4th assignment (DL 24 July)

Return the assignments by email to tada14@mpi-inf.mpg.de by 24 July, 1600 hours. The subject of the email must start with [TADA]. The assignment must be returned as a PDF and the PDF must contain your name, matriculation number, and e-mail address together with the exact topic of the assignment.

Topic 4 is hard. Grading of this topic takes this hardness into account.

You will need a username and password to access the papers outside the MPI network. Contact the lecturers if you don't know the username or password.
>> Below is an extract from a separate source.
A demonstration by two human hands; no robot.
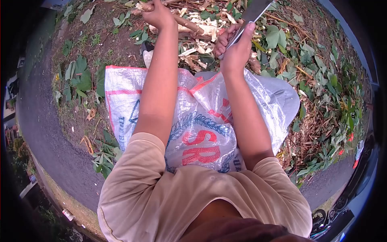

For the topic of the assignment, choose one of the following:

Storylines
Read both [1] and [2]. These papers consider the problem of making sense of large collections of text documents. Analyse both, and discuss. Are the goals clearly defined? Do the authors make principled, or ad-hoc, choices to define the solution? Are the results convincing? Are the algorithms sufficiently evaluated? What extra experiments would you have liked to see? Can you identify possible improvements for the algorithms, how would you approach the problem?
Growing Graphs
Generating synthetic graphs that exhibit realistic properties is a difficult problem with many applications. In the last few years the stochastic Kronecker approach [3,4] got very popular, receiving a lot of praise left and right. Recently, however, there have been a few papers that are more critical about the model [5].

Read [3] and [5] and form your own opinion. Optionally, read (the relevant parts of) [4] for a more in-depth discussion.
Featuring Recursion and Aggregation
In the last twenty years a small group of European researchers has been working on multi-relational data mining: mining data over multiple relations. One key problem is how to generate informative local 'multi relational features'. One of the main solutions is called 'propositionalization'. Read [6] as an example.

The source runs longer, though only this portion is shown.